Work instruction. Any picture in the material should be left out, while all other lines are copied exactly.

__________________________________________________

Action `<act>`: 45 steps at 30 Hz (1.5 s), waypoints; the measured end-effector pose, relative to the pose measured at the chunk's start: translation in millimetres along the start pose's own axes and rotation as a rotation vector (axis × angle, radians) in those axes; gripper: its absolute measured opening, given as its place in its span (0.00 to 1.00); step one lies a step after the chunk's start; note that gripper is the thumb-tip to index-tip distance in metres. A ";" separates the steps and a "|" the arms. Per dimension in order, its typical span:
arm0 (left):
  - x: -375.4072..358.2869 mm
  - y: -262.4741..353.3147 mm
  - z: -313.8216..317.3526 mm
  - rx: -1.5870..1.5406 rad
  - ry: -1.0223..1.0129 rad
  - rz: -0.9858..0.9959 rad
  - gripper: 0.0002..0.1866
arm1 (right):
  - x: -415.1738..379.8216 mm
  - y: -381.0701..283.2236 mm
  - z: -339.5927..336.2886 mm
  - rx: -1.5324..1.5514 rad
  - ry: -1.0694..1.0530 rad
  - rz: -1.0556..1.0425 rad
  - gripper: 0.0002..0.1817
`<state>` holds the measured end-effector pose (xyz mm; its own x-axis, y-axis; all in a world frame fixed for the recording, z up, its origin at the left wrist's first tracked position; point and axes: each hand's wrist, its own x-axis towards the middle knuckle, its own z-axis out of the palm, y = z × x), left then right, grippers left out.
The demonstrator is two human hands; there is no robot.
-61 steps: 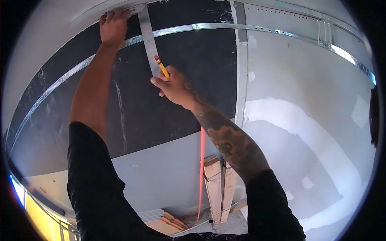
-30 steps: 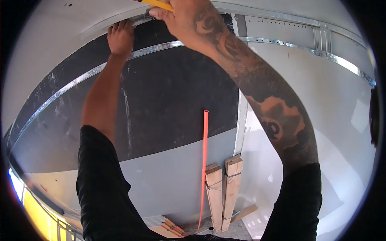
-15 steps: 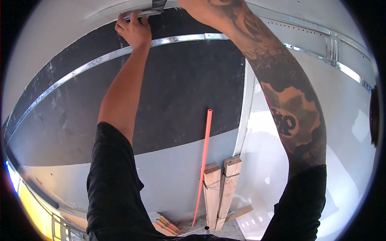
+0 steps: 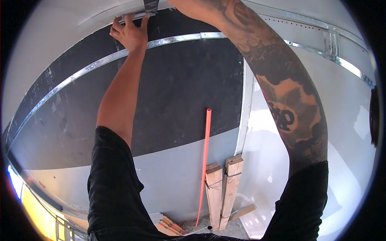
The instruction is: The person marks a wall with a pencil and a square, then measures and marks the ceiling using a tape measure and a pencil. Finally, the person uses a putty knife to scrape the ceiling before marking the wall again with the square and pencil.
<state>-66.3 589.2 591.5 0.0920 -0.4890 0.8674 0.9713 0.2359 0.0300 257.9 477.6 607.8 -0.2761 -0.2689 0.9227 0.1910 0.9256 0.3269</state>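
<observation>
High on the wall, my left hand (image 4: 130, 35) has its fingers curled onto the edge of a thin metal strip (image 4: 140, 16), with the thumb at the strip's right end. Just above that thumb, a dark grey flat piece (image 4: 151, 5) comes down from the top of the view; what it belongs to is cut off. My right hand (image 4: 181, 5) reaches up to the top edge, right of this piece. Its fingers are out of view, so whatever it may hold is hidden. Behind both arms is a dark wall panel (image 4: 181, 80).
A shiny metal rail (image 4: 96, 66) runs across the panel below my hands. An orange pipe (image 4: 206, 140) leans on the wall beside strapped wooden bundles (image 4: 231, 184). Several orange-tipped lengths (image 4: 171, 225) lie on the floor. White wallboard (image 4: 277, 160) stands at right.
Both hands appear slightly further left and higher in the view, along with the metal strip and the dark grey piece. My left hand stays on the strip.
</observation>
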 end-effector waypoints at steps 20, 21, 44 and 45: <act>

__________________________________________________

Response area.
Action `<act>`: 45 steps at 30 Hz (1.5 s), waypoints; the measured end-effector pose, relative to the pose measured at the chunk's start: translation in millimetres along the start pose's own axes and rotation as a rotation vector (axis × angle, radians) in those axes; gripper: its absolute measured opening, given as its place in its span (0.00 to 1.00); step one lies a step after the chunk's start; note that gripper is the thumb-tip to index-tip distance in metres. A ";" separates the steps and a "|" the arms. Per dimension in order, its typical span:
arm0 (left):
  - x: -375.4072..358.2869 mm
  - y: -262.4741..353.3147 mm
  - z: -313.8216..317.3526 mm
  - rx: -1.5870..1.5406 rad
  - ry: -1.0223..1.0129 rad
  - rz: -0.9858..0.9959 rad
  - gripper: 0.0002..0.1866
arm1 (right):
  - x: -415.1738..379.8216 mm
  - y: -381.0701..283.2236 mm
  - z: -339.5927..336.2886 mm
  - rx: -1.5324..1.5514 rad
  - ry: -1.0694..1.0530 rad
  - rz: -1.0556..1.0425 rad
  - gripper: 0.0002..0.1817
`<state>` holds the measured end-effector pose (xyz mm; its own x-axis, y-axis; all in a world frame fixed for the recording, z up, its origin at the left wrist's first tracked position; point and axes: each hand's wrist, its own x-axis towards the middle knuckle, its own z-axis out of the palm, y = z × x), left then right, grippers left out.
The demonstrator is two human hands; there is no robot.
-61 steps: 
-30 steps: 
-15 steps: 
+0 steps: 
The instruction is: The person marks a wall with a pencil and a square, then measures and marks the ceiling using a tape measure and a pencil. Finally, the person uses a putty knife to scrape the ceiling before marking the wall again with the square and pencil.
<state>-66.3 589.2 591.5 0.0920 -0.4890 0.8674 0.9713 0.2359 0.0300 257.9 477.6 607.8 -0.2761 -0.2689 0.9227 0.1910 0.9256 0.3269</state>
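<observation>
High on the wall, my left hand (image 4: 130, 35) has its fingers curled onto the edge of a thin metal strip (image 4: 140, 16), with the thumb at the strip's right end. Just above that thumb, a dark grey flat piece (image 4: 151, 5) comes down from the top of the view; what it belongs to is cut off. My right hand (image 4: 181, 5) reaches up to the top edge, right of this piece. Its fingers are out of view, so whatever it may hold is hidden. Behind both arms is a dark wall panel (image 4: 181, 80).
A shiny metal rail (image 4: 96, 66) runs across the panel below my hands. An orange pipe (image 4: 206, 140) leans on the wall beside strapped wooden bundles (image 4: 231, 184). Several orange-tipped lengths (image 4: 171, 225) lie on the floor. White wallboard (image 4: 277, 160) stands at right.
Both hands appear slightly further left and higher in the view, along with the metal strip and the dark grey piece. My left hand stays on the strip.
</observation>
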 end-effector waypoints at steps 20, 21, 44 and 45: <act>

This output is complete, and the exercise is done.